This work addresses the severe memory bottleneck imposed by KV cache during the rollout phase of reinforcement learning (RL) fine-tuning in long-context tasks, where existing compression methods often introduce hard-to-correct off-policy bias. To tackle this challenge, the paper proposes Shadow Mask Distillation—a novel approach that, for the first time, integrates knowledge distillation into the joint optimization of KV cache compression and policy alignment. By leveraging distillation to align policy behavior between sparse and dense context representations, the method effectively mitigates the amplification of compression errors that typically destabilizes RL training.
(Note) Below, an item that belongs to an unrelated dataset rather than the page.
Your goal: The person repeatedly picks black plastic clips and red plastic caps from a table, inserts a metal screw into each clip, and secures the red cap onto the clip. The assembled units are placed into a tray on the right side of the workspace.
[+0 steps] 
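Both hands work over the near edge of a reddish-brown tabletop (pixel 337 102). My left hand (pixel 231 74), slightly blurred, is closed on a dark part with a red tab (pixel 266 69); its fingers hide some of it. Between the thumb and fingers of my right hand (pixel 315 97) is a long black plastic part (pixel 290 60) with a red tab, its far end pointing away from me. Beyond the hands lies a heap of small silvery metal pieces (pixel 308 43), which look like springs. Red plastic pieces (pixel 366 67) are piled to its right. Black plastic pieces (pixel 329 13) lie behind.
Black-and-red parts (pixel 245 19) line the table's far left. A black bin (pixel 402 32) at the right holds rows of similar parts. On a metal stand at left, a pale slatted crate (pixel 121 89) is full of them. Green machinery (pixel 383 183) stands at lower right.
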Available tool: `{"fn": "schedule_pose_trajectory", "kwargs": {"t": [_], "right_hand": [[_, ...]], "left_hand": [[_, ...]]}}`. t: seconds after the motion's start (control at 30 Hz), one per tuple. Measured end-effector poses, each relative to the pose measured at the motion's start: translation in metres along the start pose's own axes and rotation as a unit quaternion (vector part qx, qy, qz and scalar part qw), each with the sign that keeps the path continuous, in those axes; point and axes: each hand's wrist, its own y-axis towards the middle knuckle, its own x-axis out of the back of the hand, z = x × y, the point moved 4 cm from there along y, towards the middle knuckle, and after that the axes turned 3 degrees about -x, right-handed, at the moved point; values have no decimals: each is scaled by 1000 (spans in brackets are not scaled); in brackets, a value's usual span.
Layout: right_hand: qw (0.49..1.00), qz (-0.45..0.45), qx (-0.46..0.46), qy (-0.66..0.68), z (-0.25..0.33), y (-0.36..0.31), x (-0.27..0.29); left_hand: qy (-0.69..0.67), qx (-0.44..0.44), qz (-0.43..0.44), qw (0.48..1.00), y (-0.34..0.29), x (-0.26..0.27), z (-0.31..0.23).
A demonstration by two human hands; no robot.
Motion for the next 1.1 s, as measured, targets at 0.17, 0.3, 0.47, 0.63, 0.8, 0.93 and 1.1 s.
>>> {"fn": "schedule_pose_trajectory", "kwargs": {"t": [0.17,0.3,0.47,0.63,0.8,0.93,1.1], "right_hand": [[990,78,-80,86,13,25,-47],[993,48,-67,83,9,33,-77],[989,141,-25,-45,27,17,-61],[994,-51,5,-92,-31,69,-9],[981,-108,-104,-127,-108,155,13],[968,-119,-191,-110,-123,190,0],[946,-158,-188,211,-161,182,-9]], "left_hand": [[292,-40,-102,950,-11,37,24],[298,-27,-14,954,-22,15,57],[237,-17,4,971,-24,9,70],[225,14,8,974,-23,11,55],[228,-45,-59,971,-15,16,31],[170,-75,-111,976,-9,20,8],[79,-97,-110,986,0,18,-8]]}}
Compatible with mainstream RL frameworks such as PPO, GRPO, and DPO, Shadow Mask Distillation significantly reduces memory consumption while preserving policy alignment performance, thereby overcoming the high variance and sample inefficiency inherent in conventional reweighting-based approaches.

Reinforcement Learning (RL) has emerged as a crucial paradigm for unlocking the advanced reasoning capabilities of Large Language Models (LLMs), encompassing frameworks like RLHF and RLAIF. Regardless of the specific optimization algorithm (e.g., PPO, GRPO, or Online DPO), online RL inherently requires an exploratory trajectory generation (rollout) phase. However, for long-context reasoning tasks, this rollout phase imposes a severe ``memory wall'' due to the exorbitant Key-Value (KV) cache footprint. While applying KV cache compression during rollouts mitigates this memory overhead, it induces a critical off-policy bias. Although modern KV compression is often nearly lossless during standard inference, even minuscule approximation errors are drastically amplified by the inherent instability of RL optimization. Specifically, the sampler generates responses under a sparse context, whereas the learner updates parameters using the full, dense context. Existing statistical solutions, such as importance reweighting, struggle to correct this magnified bias, suffering from high gradient variance and severe sample inefficiency.